Certaines manifestations se ressemblent de l’extérieur. Une personne peut interrompre une conversation, éviter une soirée, oublier un rendez-vous ou avoir du mal à changer de tâche pour des raisons différentes. C’est l’une des raisons pour lesquelles les listes comparatives sur les réseaux sociaux ont des limites.
Des zones de chevauchement
- Difficultés exécutives et organisationnelles.
- Fatigue dans les environnements très stimulants.
- Difficultés sociales ou malentendus relationnels.
- Troubles du sommeil.
- Besoin d’aménagements au travail ou dans les études.
Des logiques différentes
Dans le TDAH, l’attention, l’impulsivité et l’hyperactivité occupent une place centrale. Dans le TSA, l’évaluation porte notamment sur la communication sociale et les comportements ou intérêts restreints et répétitifs, avec la sensorialité. Les deux tableaux peuvent coexister.
Pourquoi l’auto-comparaison ne suffit pas
Une même difficulté peut avoir plusieurs causes. Le diagnostic clinique s’appuie sur l’histoire développementale, le retentissement et l’ensemble du profil plutôt que sur une seule ressemblance.

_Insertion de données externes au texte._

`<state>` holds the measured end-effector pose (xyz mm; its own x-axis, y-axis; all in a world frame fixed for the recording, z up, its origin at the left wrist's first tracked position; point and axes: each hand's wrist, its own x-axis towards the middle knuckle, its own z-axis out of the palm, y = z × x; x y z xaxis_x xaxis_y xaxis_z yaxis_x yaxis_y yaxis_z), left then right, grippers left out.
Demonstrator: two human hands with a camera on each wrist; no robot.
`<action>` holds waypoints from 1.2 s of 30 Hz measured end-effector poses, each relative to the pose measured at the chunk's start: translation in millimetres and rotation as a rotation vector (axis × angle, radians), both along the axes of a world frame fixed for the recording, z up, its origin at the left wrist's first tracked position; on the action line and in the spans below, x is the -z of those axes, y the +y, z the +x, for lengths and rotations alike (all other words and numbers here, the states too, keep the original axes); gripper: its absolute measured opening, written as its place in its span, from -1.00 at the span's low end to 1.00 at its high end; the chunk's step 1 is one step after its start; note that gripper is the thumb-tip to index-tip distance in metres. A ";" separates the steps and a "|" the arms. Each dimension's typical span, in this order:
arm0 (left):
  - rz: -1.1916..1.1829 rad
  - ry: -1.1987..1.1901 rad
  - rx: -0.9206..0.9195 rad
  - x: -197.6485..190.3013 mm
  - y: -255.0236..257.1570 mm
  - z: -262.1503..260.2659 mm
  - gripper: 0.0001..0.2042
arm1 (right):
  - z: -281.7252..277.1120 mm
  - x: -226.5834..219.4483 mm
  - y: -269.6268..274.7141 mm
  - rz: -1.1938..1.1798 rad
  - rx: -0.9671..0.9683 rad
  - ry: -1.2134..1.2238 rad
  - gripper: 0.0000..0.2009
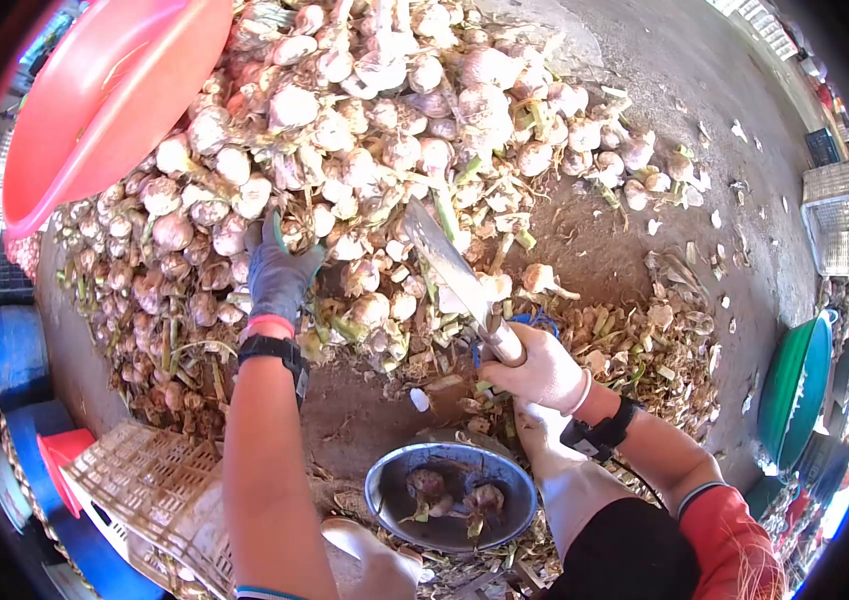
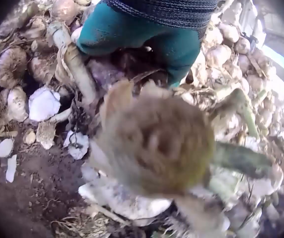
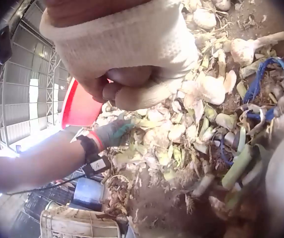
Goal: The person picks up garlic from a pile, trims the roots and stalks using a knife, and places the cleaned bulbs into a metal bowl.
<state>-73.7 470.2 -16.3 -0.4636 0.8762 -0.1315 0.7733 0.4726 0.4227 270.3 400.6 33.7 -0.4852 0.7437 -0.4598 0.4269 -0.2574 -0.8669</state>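
My left hand (image 1: 283,275), in a grey and teal glove, reaches into the large heap of garlic (image 1: 385,150). Its fingers curl round a garlic bulb (image 1: 297,232), mostly hidden by the glove. The left wrist view has the teal fingers (image 2: 117,34) bent down among bulbs and stalks, and a blurred round brownish end (image 2: 159,144) close in front. My right hand (image 1: 543,368), in a white glove, grips a knife (image 1: 450,265) by its handle. The broad blade points up and left over the heap's near edge; the right wrist view hides the knife.
A metal basin (image 1: 385,515) with two dirty bulbs stands between my legs. Cut stalks and roots (image 1: 635,350) lie to the right, with a blue strap (image 3: 253,89) among them. A red tub (image 1: 95,130), a plastic crate (image 1: 150,480) and a green basin (image 1: 795,395) stand around.
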 end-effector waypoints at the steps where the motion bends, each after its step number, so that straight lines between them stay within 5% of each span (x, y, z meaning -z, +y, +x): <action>1: 0.067 0.069 0.105 13.5 -7.0 -9.7 -0.14 | -1.3 -2.8 4.1 0.014 0.041 -0.008 -0.66; 4: -0.061 0.097 0.200 0.4 -33.7 17.4 -0.27 | -3.1 0.8 14.6 0.022 0.070 -0.111 -0.58; 6: -0.470 0.246 0.328 -43.3 -46.1 54.4 -0.36 | -7.4 3.6 17.0 0.026 0.100 -0.070 -0.58; 7: -0.181 0.479 0.549 -14.3 -81.4 44.9 -0.31 | -10.0 4.7 17.2 0.013 0.101 -0.037 -0.60; 8: -0.337 0.225 0.404 -27.9 -86.5 54.3 -0.28 | -11.8 2.8 18.8 0.014 0.099 -0.028 -0.60; 10: -0.155 0.092 0.380 -6.1 -117.3 40.9 -0.27 | -11.9 -1.3 15.7 0.050 0.107 0.045 -0.62; 11: -0.157 0.099 0.388 -14.0 -124.7 36.6 -0.27 | -11.0 17.5 5.0 0.065 0.235 0.366 -0.63; 14: -0.333 -0.048 0.613 -62.1 -121.1 31.2 -0.37 | -2.4 -6.0 9.0 0.043 0.211 0.433 -0.81; 16: -0.462 -0.171 0.781 -95.8 -89.3 39.8 -0.51 | 9.4 2.4 21.0 0.306 0.227 -0.021 -0.71; 18: -0.358 -0.333 0.397 -110.8 -57.7 55.6 -0.63 | 21.2 14.3 35.7 0.293 0.431 -0.195 -0.72; 20: -0.079 0.015 0.540 -84.1 -28.8 56.8 -0.62 | 36.3 36.3 51.6 0.337 0.539 -0.212 -0.71; 24: -0.128 0.195 0.481 -31.8 17.9 83.7 -0.53 | 55.7 71.9 65.0 0.532 0.348 -0.493 -0.79; 26: -0.224 0.304 0.395 -22.3 30.6 95.9 -0.52 | 50.1 87.0 59.7 0.313 0.384 -0.436 -0.80; 32: -0.456 0.325 0.289 -12.0 9.9 90.1 -0.64 | 9.6 91.2 53.0 0.574 0.275 -0.304 -0.79; 34: -0.336 0.535 0.487 -8.5 -12.8 88.3 -0.62 | -8.7 87.9 49.9 0.300 0.258 -0.268 -0.71; 36: -0.313 0.509 0.504 -7.6 -24.9 91.5 -0.61 | -20.0 80.0 51.5 0.311 0.114 -0.277 -0.63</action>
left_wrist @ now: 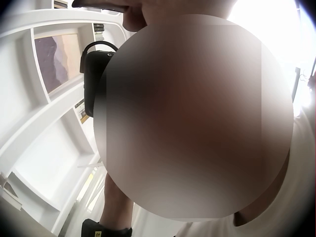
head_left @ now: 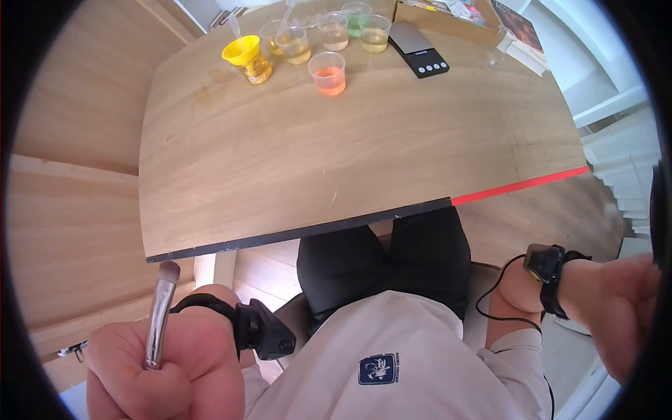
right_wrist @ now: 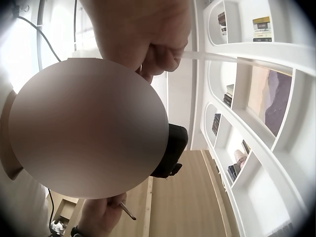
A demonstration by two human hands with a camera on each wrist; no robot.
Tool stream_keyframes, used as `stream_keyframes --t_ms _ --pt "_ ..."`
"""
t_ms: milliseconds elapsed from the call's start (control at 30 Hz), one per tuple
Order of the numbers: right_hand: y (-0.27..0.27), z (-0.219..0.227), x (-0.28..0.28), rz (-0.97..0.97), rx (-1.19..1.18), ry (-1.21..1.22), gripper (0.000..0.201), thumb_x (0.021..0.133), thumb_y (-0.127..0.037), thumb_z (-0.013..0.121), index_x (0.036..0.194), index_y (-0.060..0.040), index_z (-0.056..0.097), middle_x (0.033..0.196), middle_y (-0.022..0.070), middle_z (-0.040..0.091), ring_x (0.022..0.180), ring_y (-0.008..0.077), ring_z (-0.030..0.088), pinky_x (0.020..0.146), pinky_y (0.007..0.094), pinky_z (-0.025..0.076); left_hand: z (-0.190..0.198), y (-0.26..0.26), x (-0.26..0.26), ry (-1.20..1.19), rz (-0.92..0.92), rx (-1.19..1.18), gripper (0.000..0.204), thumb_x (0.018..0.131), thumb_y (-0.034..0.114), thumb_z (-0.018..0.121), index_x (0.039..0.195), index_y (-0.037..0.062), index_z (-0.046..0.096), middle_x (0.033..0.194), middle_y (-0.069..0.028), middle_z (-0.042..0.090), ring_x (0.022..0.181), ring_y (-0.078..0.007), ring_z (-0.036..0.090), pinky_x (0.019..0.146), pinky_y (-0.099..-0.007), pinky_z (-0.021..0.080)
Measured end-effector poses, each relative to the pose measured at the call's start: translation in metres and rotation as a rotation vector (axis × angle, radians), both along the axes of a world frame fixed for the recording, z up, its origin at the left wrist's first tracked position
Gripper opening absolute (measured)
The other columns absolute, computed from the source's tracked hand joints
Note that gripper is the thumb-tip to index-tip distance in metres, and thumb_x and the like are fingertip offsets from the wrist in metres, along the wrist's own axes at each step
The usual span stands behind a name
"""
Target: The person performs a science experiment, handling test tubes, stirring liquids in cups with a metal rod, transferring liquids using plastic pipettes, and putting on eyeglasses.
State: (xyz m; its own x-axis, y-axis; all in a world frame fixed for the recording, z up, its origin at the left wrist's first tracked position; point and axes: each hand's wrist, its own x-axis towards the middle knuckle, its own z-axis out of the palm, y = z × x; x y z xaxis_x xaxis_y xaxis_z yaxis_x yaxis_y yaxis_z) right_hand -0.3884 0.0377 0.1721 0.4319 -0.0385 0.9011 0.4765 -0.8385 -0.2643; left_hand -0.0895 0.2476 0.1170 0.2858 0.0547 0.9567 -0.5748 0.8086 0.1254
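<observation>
My left hand (head_left: pixel 161 371), low at the left of the head view, grips a brush (head_left: pixel 161 318) with a silvery ferrule and short brown bristles pointing up toward the table edge. The rest of its handle is hidden in the fist. My right hand (head_left: pixel 623 311) is raised at the right edge of the head view, partly cut off. In the right wrist view this hand (right_wrist: pixel 148 39) has curled fingers pinching a thin, pale translucent stick (right_wrist: pixel 212 57) that points sideways; I cannot tell its kind. Both hands are off the table, either side of my body.
On the wooden table (head_left: pixel 364 147) stand several clear cups, the nearest a cup of orange-red liquid (head_left: pixel 329 80). A yellow funnel (head_left: pixel 241 49) sits in a small container beside them. Further right lie a digital scale (head_left: pixel 427 59) and a cardboard box (head_left: pixel 448 24). A cable (head_left: pixel 490 308) hangs from my right wrist.
</observation>
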Motion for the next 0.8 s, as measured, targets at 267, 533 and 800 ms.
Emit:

Les ressemblances ont des causes possibles différentes
Une difficulté à suivre une conversation peut venir d’une distraction, d’une surcharge sensorielle, d’un problème avec les implicites ou de plusieurs facteurs à la fois. Une routine peut compenser des oublis dans le TDAH et répondre à un besoin de prévisibilité dans le TSA. Le comportement visible ne dit donc pas toujours ce qui le produit.
Ce qu’il faut retenir sur les différences et recouvrements entre TSA et TDAH
TSA et TDAH peuvent se ressembler sur certains points. Difficultés sociales, sensibilité sensorielle, besoin de stimulation, problèmes d’organisation ou intérêts intenses. Les mécanismes ne sont pas forcément les mêmes. Une même situation, arriver en retard, quitter une soirée tôt, répéter une activité, peut avoir des explications différentes selon le contexte et le reste du fonctionnement.
Identifier les besoins qui se contredisent
Dans les différences et recouvrements entre TSA et TDAH, deux stratégies peuvent répondre à des besoins différents. Une routine peut réduire l’incertitude alors qu’une variation soutient l’attention. Le calme peut limiter une surcharge tandis qu’un mouvement choisi apporte de la stimulation. Identifier la fonction de chaque stratégie aide à chercher un compromis plutôt qu’une règle unique.
Regarder les deux diagnostics sans les confondre
Pour mieux comprendre les différences et recouvrements entre TSA et TDAH, il est utile de distinguer ce qui relève d’un besoin de prévisibilité, d’une difficulté d’attention, d’une surcharge ou d’un autre facteur. Les deux diagnostics peuvent interagir sans expliquer chaque problème du quotidien. Une méthode utile cherche donc le mécanisme en jeu dans la situation présente plutôt qu’une règle supposée valable pour toutes les personnes TSA et TDAH.
Questions fréquentes
AuDHD est-il un diagnostic différent ?
Non. Dans les différences et recouvrements entre TSA et TDAH, le mot AuDHD sert à parler de la coexistence d’un TSA et d’un TDAH. Il est courant dans les communautés concernées, mais il ne constitue pas un troisième diagnostic. Sur le plan clinique, les diagnostics restent ceux du TSA et du TDAH lorsqu’ils sont tous les deux établis.
Pourquoi certaines stratégies semblent-elles se contredire ?
Parce que les différences et recouvrements entre TSA et TDAH peut mettre en jeu plusieurs besoins à la fois. La structure peut réduire l’incertitude tandis que la nouveauté soutient l’attention. Une solution utile cherche donc parfois à préserver les deux fonctions, par exemple avec un cadre stable qui laisse une part de choix à l’intérieur.
Ne pas tout attribuer au TSA et au TDAH
Même lorsque les différences et recouvrements entre TSA et TDAH s’inscrit dans une coexistence TSA et TDAH, tout ne s’explique pas par ces deux diagnostics. Douleur, sommeil, anxiété, contraintes professionnelles ou événements de vie peuvent aussi modifier le fonctionnement. Une difficulté nouvelle, brutale ou très marquée mérite donc d’être examinée pour elle-même.